We are all aware that the Indian economy is based on taxes paid by the citizens of India. NRI taxation under the The Indian Income Tax Act, 1961, applies to those people who make money outside of their place of residence. The income tax rules and benefits allowed to NRIs are different from those which the Indian residents are subjected to. In this article, we will discuss the NRI taxation system in India, details of their taxable incomes and if NRIs can avail of any tax deductions.
Who is an NRI?
According to the Income Tax Act, a citizen is said to be a resident of India if-
1. The status of Indian Resident is given to those who have stayed in India for about one eighty-two days during the financial year, or
2. Have stayed for a minimum of one year (365 days) in the last four years and stayed for sixty days in the concerned year.
Anyone not following the condition will be considered an NRI or a Non Resident Indian.
Do NRIs Have to Pay Taxes in India for Income Earned Abroad?
1. For non-resident Indians, only income earned, accumulated, or presumed to be earned in India is subject to taxation in India.
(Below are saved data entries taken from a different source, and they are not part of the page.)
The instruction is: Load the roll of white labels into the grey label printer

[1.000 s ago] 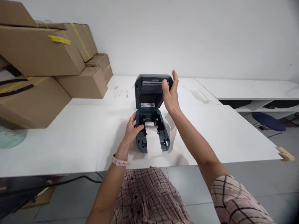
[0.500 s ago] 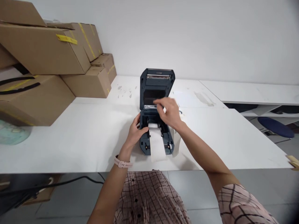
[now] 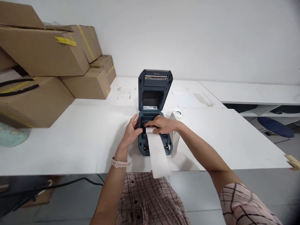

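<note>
A dark label printer (image 3: 155,144) stands on the white table with its lid (image 3: 153,83) raised. A small roll of white labels (image 3: 150,129) lies inside, and its loose strip (image 3: 159,156) hangs out over the front, past the table edge. My left hand (image 3: 130,131) grips the printer's left side, thumb over the rim and fingers along the outside. Inside the printer, my right hand (image 3: 162,124) has its fingers and thumb around the label roll; the fingertips are partly hidden.
Another white roll (image 3: 178,113) stands right of the printer, its strip trailing forward. Cardboard boxes (image 3: 42,51) are stacked at the left against the wall. A pale green plastic-like item (image 3: 12,132) sits at the left edge. A blue stool (image 3: 275,126) is at the right.
My right hand has come down from above the printer onto the label roll inside. The loose strip now reaches farther out at the front. My left hand stays at the printer's side.
</note>
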A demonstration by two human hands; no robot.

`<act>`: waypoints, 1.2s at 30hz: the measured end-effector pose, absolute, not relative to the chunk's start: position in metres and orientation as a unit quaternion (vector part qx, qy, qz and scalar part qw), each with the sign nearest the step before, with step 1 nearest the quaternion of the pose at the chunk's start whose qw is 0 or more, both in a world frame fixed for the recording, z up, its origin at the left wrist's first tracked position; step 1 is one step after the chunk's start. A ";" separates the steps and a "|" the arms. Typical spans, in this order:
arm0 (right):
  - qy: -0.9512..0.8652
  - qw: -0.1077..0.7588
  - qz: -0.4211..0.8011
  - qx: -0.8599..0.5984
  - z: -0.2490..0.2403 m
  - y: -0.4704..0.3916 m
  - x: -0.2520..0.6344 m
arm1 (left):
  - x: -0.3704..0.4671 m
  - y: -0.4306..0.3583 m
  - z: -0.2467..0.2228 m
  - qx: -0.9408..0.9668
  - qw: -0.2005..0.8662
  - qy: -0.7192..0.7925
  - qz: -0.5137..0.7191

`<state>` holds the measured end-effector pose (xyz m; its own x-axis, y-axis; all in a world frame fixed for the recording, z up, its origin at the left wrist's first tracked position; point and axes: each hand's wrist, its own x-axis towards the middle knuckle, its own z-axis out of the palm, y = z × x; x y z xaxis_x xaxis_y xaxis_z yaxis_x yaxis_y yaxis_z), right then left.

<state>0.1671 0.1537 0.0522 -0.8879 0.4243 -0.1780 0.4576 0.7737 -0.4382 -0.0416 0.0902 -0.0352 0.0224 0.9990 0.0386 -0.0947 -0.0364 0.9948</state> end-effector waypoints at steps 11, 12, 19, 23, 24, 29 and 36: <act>0.745 -0.372 -0.485 0.267 0.020 0.095 0.333 | -0.041 0.088 -0.034 0.504 0.510 0.459 0.524; 0.727 -0.386 -0.479 0.305 0.012 0.089 0.346 | -0.041 0.088 -0.034 0.504 0.510 0.460 0.524; 0.587 -0.391 -0.532 0.470 -0.034 0.101 0.361 | -0.042 0.089 -0.037 0.512 0.499 0.455 0.532; 0.548 -0.440 -0.521 0.485 -0.053 0.126 0.347 | -0.041 0.087 -0.032 0.503 0.503 0.464 0.528; 0.548 -0.437 -0.520 0.488 -0.056 0.130 0.345 | -0.040 0.086 -0.030 0.501 0.502 0.467 0.527; 0.553 -0.431 -0.522 0.485 -0.059 0.130 0.353 | -0.040 0.085 -0.028 0.508 0.494 0.478 0.519; 0.591 -0.427 -0.486 0.482 -0.033 0.154 0.362 | -0.042 0.088 -0.032 0.523 0.489 0.472 0.515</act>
<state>0.3619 0.1536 -0.0329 -0.1697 0.9848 0.0358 0.1544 0.0624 -0.9860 -0.0417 0.0880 -0.0322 0.0240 0.9967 0.0775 -0.0110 -0.0772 0.9970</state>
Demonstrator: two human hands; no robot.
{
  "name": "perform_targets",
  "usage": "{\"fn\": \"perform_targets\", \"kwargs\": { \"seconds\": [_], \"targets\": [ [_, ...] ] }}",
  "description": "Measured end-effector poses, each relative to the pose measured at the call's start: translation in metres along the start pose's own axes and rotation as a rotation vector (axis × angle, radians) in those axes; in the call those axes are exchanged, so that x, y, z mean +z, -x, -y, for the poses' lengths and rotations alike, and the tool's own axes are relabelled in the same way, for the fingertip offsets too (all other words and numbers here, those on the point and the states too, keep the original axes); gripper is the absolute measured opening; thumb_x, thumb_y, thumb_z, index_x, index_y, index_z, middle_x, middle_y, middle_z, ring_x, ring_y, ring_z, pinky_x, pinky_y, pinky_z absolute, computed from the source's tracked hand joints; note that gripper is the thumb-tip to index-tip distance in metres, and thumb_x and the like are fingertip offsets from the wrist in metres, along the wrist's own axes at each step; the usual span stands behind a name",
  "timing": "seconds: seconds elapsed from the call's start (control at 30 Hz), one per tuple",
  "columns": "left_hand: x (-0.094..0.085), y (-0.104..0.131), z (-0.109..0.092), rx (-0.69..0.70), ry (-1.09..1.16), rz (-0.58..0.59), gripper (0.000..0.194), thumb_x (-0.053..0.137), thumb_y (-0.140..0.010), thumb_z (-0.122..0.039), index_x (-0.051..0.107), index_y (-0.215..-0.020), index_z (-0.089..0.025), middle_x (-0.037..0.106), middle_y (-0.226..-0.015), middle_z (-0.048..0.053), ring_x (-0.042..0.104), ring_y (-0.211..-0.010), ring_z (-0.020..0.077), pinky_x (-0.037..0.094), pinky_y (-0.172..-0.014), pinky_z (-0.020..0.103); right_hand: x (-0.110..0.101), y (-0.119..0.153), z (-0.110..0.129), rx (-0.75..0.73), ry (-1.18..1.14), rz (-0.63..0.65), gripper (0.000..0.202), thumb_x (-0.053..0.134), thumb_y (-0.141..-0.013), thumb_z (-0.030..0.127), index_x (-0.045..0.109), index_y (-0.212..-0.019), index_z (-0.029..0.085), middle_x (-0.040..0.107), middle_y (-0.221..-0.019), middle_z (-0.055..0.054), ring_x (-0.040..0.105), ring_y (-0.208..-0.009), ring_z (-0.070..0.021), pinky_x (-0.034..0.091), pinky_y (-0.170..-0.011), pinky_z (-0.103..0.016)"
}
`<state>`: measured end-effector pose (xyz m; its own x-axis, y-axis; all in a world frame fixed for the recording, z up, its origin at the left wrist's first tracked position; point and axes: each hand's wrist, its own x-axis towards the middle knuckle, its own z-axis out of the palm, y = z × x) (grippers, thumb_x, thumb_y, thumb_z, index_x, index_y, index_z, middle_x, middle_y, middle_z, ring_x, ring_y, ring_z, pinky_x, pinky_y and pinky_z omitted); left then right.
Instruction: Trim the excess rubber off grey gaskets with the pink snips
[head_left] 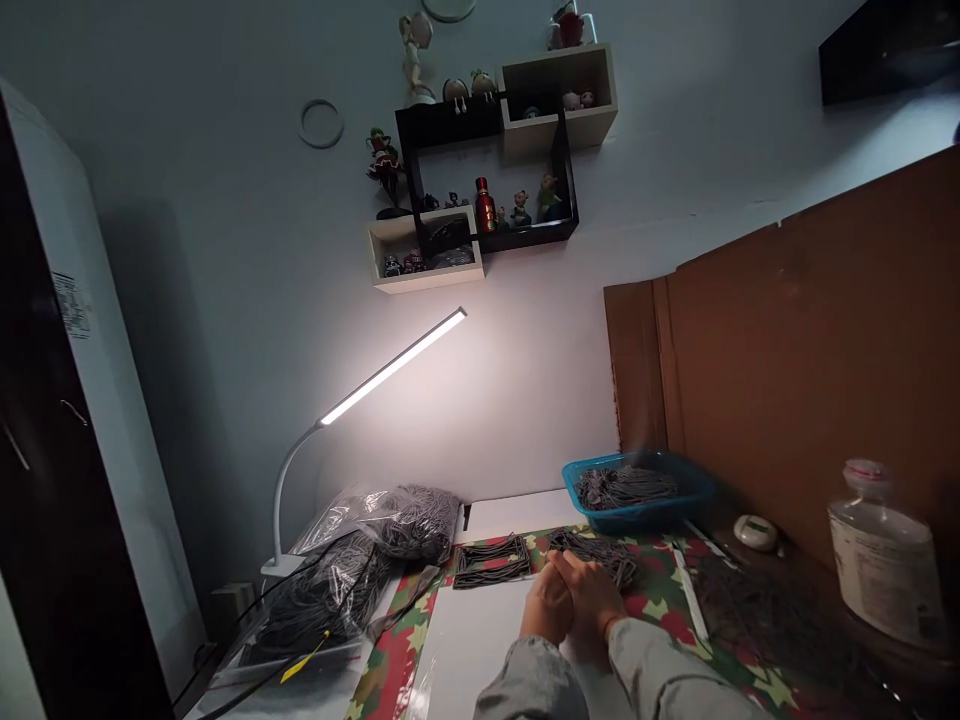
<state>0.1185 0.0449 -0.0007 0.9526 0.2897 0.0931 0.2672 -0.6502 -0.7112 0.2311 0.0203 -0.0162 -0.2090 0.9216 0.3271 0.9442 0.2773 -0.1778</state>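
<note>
My left hand [547, 603] and my right hand [592, 595] are clasped together above a white sheet [472, 640]. Their fingers are folded against each other, and whether anything lies between them is hidden. Just beyond the hands is a loose pile of dark grey cords [600, 555]. To its left, more grey cords [491, 562] lie in a flat rectangular bundle. Both piles rest on a camouflage-patterned cloth [401, 640].
Plastic bags of grey cords [416, 520] and a lit lamp [394, 368] stand left. A blue basket [637, 515] of cords is at the back. At right are a clear bottle [885, 570], a white device [755, 533], a white strip [688, 592] and a cardboard panel [810, 370].
</note>
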Motion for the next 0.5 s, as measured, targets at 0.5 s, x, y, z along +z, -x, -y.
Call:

If their income comes from any country other than India, then it is not subject to tax in India.
Sources of Incomes that are Taxable in India
India follows the “source rule” basis of taxation. This implies that all the income that accumulates from or through a source present in India is taxable in India. Given below is the list of such incomes:
1. Any salary received in India
2. Any salary received for services carried out in India
3. Rental income received from a property in India
4. Capital gain if there is any transfer of property or asset in India
5. Any income from deposits in India
6. Any interest received on savings bank accounts, etc.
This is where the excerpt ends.